My guess is it doesn’t like the . in the directory names. If that’s what’s causing it, I’d consider this a bug.

Same issue if I use /Locale/en.json

YAML really likes indentations, you can try following config:

base_path: .
base_url: https://api.crowdin.com
preserve_hierarchy: true
pull_request_labels:
  - crowdin
  - l10n
files:
  - source: /Jellyfin.Plugin.Themerr/Locale/en.json
    dest: /themerr-jellyfin.json
    translation: /Jellyfin.Plugin.Themerr/Locale/%two_letters_code%.%file_extension%
    update_option: update_as_unapproved

I’m aware. I run yamllint on all yaml files in my repos before they’re merged.
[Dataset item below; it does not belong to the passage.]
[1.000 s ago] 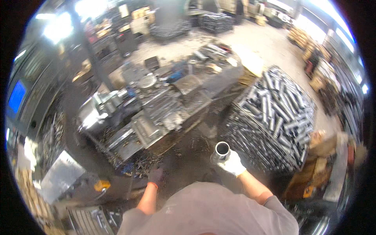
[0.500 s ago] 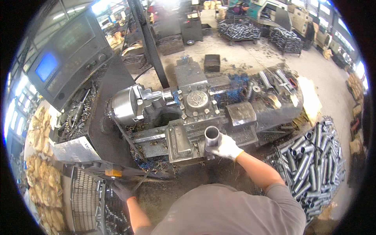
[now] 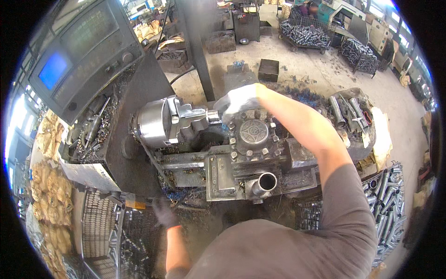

I’ll try the format you suggested, but wouldn’t make sense if that works versus mine. I have used the format in mine on 5 other projects without issue… And it’s also what’s used in all the examples in the docs.

Same issue using that format. It’s functionally equivalent yaml, so that makes sense.

I found the issue.

This project is a C# project, using JetBrains Rider as an IDE. By default, this IDE adds a BOM to newly created UTF-8 files, and the BOM is what was causing the issue.

I only thought of this as I had the issue previously with docker files.

I just tried fork repo and replaced yaml with the content I provided and the system accepted it. Yeah, maybe it is because it was resaved without BOM.

Thanks for trying to help!

It was definitely the BOM. It’s tough to diagnose crowdin issues because you get no logs or useful messages in the UI.